When a new NG resource is suspected or discovered, tests to measure the capacity of the resource prior to making the decision to install relatively costly gas gathering, treatment, and transportation (pipeline or other) facilities are generally conducted. Otherwise, it may later be discovered that the NG resource was too small to justify the investment. For NG fields such testing typically entails drilling a number of wells around the suspected extent of the field and then producing NG for as long as several years to measure the long term production performance (i.e. “decline curves”) of each well. In the absence of gathering, treatment, and transportation infrastructure, gas produced during these tests is usually flared, re-injected, or, less commonly, vented. This is especially common in newly discovered NG sources, where conventional transportation infrastructure, especially pipelines, may be entirely absent. The lost value of this production test NG can be measured in the millions of dollars. Should these tests indicate sufficient total field size and production rates to justify the investment, NG gathering, treatment, and transportation (e.g. pipeline) facilities may then be installed. Similarly, even in the presence of an existing gas transportation pipeline, for example, connection charges to such existing facilities may be so high as to require multiple well decline curve tests/measurements to justify the connection expense.

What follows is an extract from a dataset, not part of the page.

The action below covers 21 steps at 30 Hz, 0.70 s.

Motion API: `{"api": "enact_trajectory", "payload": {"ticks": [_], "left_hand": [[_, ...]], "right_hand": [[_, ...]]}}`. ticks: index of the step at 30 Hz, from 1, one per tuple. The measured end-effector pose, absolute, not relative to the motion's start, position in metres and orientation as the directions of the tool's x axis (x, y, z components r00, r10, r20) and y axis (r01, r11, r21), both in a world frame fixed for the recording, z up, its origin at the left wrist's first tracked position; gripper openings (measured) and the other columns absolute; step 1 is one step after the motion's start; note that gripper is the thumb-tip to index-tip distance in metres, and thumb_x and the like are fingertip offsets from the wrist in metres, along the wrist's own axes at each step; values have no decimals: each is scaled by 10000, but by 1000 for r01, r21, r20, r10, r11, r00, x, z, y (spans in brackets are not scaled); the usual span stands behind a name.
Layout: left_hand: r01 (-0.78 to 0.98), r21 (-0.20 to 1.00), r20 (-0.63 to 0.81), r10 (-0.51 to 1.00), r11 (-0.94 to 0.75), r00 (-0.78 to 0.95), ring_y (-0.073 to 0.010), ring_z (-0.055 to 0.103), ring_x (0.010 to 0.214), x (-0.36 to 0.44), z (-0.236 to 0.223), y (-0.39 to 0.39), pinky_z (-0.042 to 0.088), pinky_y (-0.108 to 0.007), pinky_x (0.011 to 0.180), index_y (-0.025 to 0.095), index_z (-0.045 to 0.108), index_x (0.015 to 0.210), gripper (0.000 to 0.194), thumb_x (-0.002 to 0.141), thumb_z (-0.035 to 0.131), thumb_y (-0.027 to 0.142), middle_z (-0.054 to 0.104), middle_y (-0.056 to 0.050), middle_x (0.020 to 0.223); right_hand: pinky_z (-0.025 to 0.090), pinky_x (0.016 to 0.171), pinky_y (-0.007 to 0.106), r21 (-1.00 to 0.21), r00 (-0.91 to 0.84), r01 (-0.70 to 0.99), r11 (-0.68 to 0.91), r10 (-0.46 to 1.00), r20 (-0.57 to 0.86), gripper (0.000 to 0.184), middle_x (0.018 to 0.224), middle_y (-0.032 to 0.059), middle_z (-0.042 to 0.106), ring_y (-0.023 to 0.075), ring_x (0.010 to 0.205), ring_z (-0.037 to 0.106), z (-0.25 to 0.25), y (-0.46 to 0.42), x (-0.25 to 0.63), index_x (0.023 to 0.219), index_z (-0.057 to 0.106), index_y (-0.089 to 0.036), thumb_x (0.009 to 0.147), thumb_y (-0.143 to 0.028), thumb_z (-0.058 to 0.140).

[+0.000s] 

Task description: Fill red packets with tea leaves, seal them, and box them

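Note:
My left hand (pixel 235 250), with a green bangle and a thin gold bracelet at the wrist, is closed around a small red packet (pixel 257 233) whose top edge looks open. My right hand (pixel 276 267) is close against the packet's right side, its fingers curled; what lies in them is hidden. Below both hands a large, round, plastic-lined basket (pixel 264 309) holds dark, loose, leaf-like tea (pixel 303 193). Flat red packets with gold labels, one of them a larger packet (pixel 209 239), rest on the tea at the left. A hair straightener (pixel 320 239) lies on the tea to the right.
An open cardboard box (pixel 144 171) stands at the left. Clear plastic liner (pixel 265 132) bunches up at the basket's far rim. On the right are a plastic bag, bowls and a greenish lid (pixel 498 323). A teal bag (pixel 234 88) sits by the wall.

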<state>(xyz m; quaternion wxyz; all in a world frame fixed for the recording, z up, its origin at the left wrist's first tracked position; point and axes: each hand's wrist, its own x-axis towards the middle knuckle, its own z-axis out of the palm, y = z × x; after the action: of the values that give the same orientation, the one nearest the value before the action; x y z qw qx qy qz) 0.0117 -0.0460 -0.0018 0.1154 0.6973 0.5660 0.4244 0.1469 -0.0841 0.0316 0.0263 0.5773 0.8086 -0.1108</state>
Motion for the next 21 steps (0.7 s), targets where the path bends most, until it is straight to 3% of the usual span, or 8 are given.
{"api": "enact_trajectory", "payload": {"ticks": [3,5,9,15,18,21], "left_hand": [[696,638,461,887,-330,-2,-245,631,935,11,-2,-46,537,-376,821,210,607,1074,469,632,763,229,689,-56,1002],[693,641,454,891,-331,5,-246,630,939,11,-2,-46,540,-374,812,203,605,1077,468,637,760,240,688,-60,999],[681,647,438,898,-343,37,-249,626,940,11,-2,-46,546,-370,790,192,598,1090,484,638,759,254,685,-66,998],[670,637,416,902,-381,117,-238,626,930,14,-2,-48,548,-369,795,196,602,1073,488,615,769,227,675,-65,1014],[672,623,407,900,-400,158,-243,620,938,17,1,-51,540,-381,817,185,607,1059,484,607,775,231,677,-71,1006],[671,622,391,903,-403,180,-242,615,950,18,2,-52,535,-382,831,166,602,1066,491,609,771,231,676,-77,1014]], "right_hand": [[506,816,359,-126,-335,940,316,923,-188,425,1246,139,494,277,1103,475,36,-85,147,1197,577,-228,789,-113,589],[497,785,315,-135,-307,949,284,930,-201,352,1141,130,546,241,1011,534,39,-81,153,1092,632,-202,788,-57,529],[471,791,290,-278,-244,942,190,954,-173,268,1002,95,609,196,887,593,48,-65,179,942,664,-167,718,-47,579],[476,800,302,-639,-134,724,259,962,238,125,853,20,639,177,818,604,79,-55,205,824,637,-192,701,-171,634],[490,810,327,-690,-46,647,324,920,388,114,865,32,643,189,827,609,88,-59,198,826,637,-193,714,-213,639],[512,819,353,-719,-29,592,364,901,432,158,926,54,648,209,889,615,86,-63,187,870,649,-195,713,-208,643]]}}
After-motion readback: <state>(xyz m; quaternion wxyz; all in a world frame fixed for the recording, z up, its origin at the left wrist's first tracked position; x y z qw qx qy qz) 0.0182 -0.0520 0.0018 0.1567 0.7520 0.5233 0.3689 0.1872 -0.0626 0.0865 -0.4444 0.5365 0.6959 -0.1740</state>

Thus, even relatively large NG resources located close to substantial markets (in other words, gas that would not normally be considered stranded) may, in fact, be stranded for a period of time, often measured in years, during initial field development and well testing.
It would be extremely beneficial if a low capital and operating cost, fully transportable and/or movable technology platform existed that could economically monetize small stranded NG fields or other sources (i.e. landfill gas) on shore.